I think one could see this similar to repeated applications of interpolation search. If you are looking for x in a sorted array of n numbers between a and b, then index (x - a) / (b - a) * (n - 1) would be a good guess assuming uniform distribution of the numbers.

But as one can not assume a uniform distribution in general, one does that repeatedly. The first interpolation leads to better interpolation coefficients for the relevant subrange, which may lead to even better interpolation coefficient for an even smaller subrange until one eventually finds what one was looking for.

If there is no structure in the data that can be exploited, this degenerates into a more or less ordinary tree as we one certainly fit a line through two points, but if at some level a larger range of the data can be well approximated with the interpolation function, then it can save space and search time because one can get close to all the values in the range with only one set of interpolation coefficients and only one interpolation.

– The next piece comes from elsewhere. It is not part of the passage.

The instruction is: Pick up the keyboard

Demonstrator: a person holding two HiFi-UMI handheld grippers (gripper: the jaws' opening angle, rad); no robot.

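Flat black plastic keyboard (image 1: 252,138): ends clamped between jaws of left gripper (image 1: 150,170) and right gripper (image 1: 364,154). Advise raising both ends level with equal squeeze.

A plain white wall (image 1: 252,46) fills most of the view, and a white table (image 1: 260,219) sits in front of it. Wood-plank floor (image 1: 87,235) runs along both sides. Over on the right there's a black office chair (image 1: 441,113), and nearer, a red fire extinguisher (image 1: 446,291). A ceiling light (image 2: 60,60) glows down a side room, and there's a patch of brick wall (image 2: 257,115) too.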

Isn't it sometimes better to assume data has a structure rather than having less performance but knowing it works equally well with unstructured semi-random data?
But if you are inventing or implementing a general purpose data structure, then you can not assume any structure by definition, especially not when it comes to worst case performance. On the other hand you can certainly include special handling of common special cases that will improve the performance or even come up with special data structures that only work under specific circumstances but then outperform general purpose solutions. As always it is a trade-off, here between generality and performance.
An interesting case in which Google trolled people into action by publishing a purely hypothetical paper for which there's no evidence they intended to put it into actual practice.